With the pictures removed, write out the data below exactly.

## Data extracted from a collection
■ ■ ■ ■ ■

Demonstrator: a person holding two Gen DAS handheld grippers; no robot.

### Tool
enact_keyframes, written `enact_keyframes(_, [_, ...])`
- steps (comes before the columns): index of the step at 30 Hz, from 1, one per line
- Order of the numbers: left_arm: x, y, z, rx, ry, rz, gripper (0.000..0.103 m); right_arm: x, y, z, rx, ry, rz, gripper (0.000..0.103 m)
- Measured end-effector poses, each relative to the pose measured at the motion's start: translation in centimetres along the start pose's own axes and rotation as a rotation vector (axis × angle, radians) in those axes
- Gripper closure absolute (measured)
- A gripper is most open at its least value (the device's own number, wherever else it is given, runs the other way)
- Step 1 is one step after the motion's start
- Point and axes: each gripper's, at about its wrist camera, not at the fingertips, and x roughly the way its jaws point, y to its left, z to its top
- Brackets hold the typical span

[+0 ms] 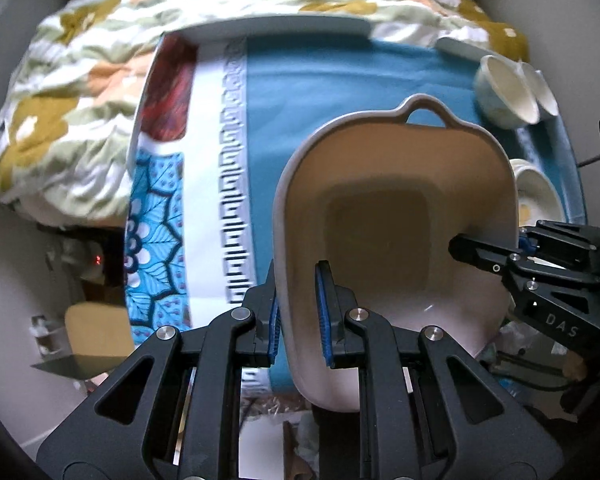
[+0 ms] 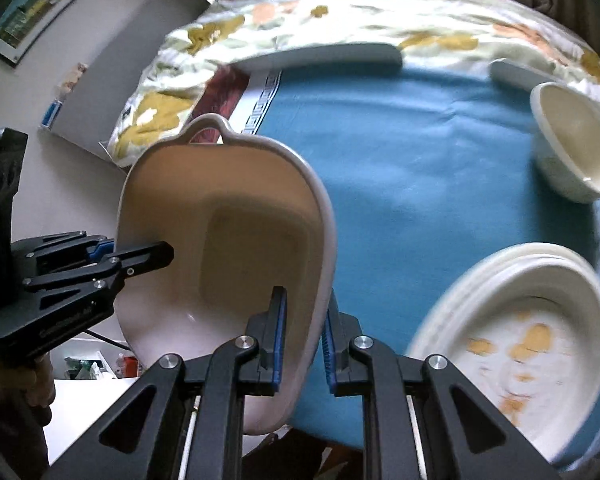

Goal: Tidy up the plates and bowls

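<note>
A pale pink square baking dish with loop handles (image 1: pixel 396 216) is held up above the blue tablecloth (image 1: pixel 332 80). My left gripper (image 1: pixel 300 312) is shut on its left rim. My right gripper (image 2: pixel 304 340) is shut on its right rim; the dish also shows in the right wrist view (image 2: pixel 228 240). The right gripper appears at the right edge of the left wrist view (image 1: pixel 496 248), and the left gripper at the left of the right wrist view (image 2: pixel 140 256). A stack of white floral plates (image 2: pixel 520 336) lies at the right. White bowls (image 2: pixel 576 148) lie tipped at the far right.
A long pale dish (image 2: pixel 324 58) and a smaller one (image 2: pixel 516 74) lie at the cloth's far edge. A floral quilt (image 1: pixel 60 100) covers the bed behind. A patterned cloth border (image 1: pixel 160 220) hangs at the left. Floor clutter (image 1: pixel 80 336) lies below.
</note>
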Motion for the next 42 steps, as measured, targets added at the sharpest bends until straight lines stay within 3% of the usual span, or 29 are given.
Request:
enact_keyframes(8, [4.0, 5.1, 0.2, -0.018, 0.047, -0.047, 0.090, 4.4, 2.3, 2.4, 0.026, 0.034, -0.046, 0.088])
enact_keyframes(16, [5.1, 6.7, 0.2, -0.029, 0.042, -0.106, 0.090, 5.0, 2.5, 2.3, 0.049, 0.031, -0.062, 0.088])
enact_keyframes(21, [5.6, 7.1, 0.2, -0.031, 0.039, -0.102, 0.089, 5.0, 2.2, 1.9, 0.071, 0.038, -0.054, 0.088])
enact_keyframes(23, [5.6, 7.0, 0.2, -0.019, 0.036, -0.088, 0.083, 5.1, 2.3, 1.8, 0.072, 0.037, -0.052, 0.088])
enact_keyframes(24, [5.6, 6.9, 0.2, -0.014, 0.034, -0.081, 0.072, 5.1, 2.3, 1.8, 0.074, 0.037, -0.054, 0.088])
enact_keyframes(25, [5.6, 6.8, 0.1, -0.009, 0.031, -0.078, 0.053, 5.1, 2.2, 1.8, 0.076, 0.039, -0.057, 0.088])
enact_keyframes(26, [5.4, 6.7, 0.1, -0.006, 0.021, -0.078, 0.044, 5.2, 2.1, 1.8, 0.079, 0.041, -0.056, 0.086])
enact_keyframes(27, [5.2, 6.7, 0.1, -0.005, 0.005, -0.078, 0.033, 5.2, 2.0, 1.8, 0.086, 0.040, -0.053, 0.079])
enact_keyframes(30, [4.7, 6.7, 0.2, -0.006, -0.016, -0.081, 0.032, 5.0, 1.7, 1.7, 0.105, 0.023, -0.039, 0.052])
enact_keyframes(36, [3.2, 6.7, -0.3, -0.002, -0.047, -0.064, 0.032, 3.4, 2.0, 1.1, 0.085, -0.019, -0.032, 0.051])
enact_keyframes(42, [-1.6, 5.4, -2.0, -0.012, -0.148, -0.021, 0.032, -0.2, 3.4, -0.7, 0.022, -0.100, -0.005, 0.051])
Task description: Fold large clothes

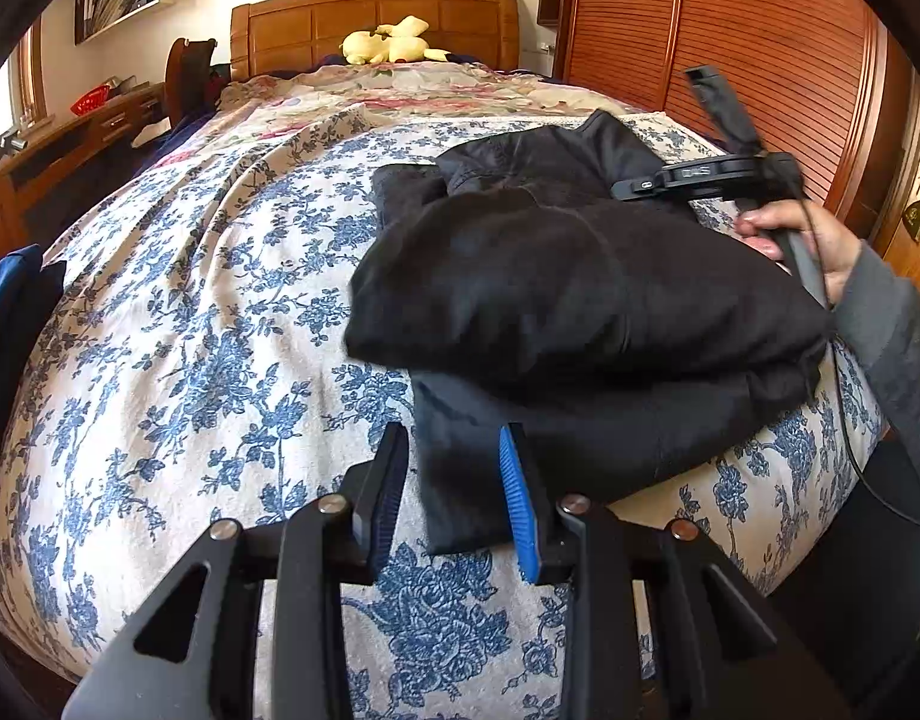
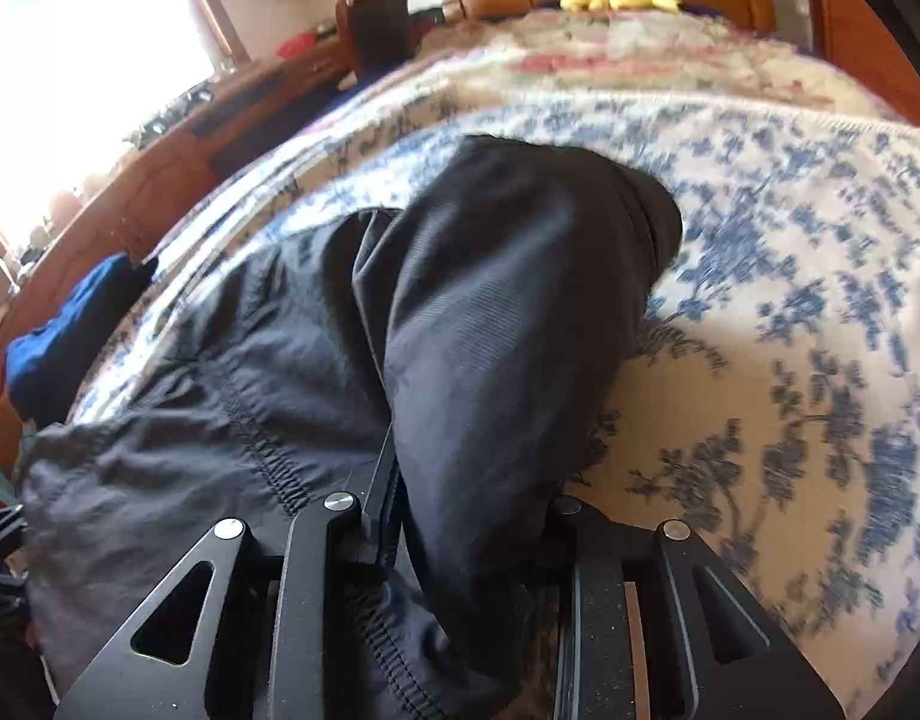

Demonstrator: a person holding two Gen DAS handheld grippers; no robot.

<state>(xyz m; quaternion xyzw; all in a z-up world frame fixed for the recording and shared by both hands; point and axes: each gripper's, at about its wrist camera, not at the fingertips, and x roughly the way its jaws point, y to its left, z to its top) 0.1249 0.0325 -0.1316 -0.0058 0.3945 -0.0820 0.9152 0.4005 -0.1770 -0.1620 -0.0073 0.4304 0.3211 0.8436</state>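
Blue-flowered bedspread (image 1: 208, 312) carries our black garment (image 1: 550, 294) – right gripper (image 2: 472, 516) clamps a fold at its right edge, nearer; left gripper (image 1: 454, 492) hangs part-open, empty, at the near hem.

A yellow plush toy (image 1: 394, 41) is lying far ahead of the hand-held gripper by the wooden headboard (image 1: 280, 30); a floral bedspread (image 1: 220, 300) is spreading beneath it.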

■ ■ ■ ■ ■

## Final answer
Demonstrator: a person holding two Gen DAS handheld grippers; no robot.

### Tool
enact_keyframes, written `enact_keyframes(_, [_, ...])`
- steps (comes before the columns): index of the step at 30 Hz, from 1, one per line
- Order of the numbers: left_arm: x, y, z, rx, ry, rz, gripper (0.000..0.103 m); right_arm: x, y, z, rx, ry, rz, gripper (0.000..0.103 m)
- Measured end-effector poses, each relative to the pose measured at the motion's start: translation in centimetres along the start pose's own axes and rotation as a rotation vector (axis × angle, radians) in those axes
- Gripper closure absolute (measured)
- A gripper is most open at its least value (the device's own number, wherever else it is given, runs the other way)
- Step 1 is one step after the motion's start
- Point and axes: each gripper's, at about its wrist camera, not at the fingertips, and x roughly the way its jaws point, y to its left, z to its top
- Brackets hold the typical span

[+0 ms] 
[+0 ms] 

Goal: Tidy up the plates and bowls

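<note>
A pale pink square baking dish with loop handles (image 1: pixel 396 216) is held up above the blue tablecloth (image 1: pixel 332 80). My left gripper (image 1: pixel 300 312) is shut on its left rim. My right gripper (image 2: pixel 304 340) is shut on its right rim; the dish also shows in the right wrist view (image 2: pixel 228 240). The right gripper appears at the right edge of the left wrist view (image 1: pixel 496 248), and the left gripper at the left of the right wrist view (image 2: pixel 140 256). A stack of white floral plates (image 2: pixel 520 336) lies at the right. White bowls (image 2: pixel 576 148) lie tipped at the far right.
A long pale dish (image 2: pixel 324 58) and a smaller one (image 2: pixel 516 74) lie at the cloth's far edge. A floral quilt (image 1: pixel 60 100) covers the bed behind. A patterned cloth border (image 1: pixel 160 220) hangs at the left. Floor clutter (image 1: pixel 80 336) lies below.
</note>
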Motion for the next 42 steps, as measured, targets added at the sharpest bends until straight lines stay within 3% of the usual span, or 29 are given.
Request:
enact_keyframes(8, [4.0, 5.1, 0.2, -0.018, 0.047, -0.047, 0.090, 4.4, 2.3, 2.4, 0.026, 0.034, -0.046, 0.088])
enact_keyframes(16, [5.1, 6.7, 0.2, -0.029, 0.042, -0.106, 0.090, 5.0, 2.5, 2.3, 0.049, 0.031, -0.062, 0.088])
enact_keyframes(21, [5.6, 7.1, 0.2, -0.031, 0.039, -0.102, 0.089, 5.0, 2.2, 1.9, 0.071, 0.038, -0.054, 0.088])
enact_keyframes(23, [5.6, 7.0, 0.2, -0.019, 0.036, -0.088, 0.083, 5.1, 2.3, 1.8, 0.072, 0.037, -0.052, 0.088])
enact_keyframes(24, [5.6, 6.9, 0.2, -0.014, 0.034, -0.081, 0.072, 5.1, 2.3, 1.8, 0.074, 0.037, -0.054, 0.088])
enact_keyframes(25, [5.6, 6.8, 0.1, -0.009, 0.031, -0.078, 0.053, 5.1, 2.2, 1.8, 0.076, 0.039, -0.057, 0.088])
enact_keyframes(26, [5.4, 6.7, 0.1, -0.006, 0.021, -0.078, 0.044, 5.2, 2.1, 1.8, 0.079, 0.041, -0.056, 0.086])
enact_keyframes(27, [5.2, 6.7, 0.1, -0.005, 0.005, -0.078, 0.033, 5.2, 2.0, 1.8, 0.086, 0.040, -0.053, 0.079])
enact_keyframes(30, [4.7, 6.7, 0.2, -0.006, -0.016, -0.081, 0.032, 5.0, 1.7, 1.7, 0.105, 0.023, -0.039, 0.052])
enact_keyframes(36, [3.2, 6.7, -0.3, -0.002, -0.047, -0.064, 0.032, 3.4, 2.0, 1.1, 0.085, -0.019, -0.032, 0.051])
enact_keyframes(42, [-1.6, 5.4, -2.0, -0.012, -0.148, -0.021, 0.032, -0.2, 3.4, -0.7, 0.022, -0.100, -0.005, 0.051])
Task description: Fold large clothes


Demonstrator: a person holding two Gen DAS handheld grippers; no robot.

<state>(xyz m; quaternion xyzw; all in a z-up world frame fixed for the recording and shared by both hands; point and axes: each gripper's, at about its wrist camera, not at the fingertips, and x roughly the way its jaws point, y to its left, z to its top) 0.1249 0.0325 -0.1316 -0.0058 0.3945 -0.0820 0.9152 0.4005 -0.1770 -0.1620 -0.0073 0.4304 0.3211 0.8436</state>
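Blue-flowered bedspread (image 1: 208, 312) carries our black garment (image 1: 550, 294) – right gripper (image 2: 472, 516) clamps a fold at its right edge, nearer; left gripper (image 1: 454, 492) hangs part-open, empty, at the near hem.

A yellow plush toy (image 1: 394, 41) is lying far ahead of the hand-held gripper by the wooden headboard (image 1: 280, 30); a floral bedspread (image 1: 220, 300) is spreading beneath it.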

Nothing remains to be done for this exercise.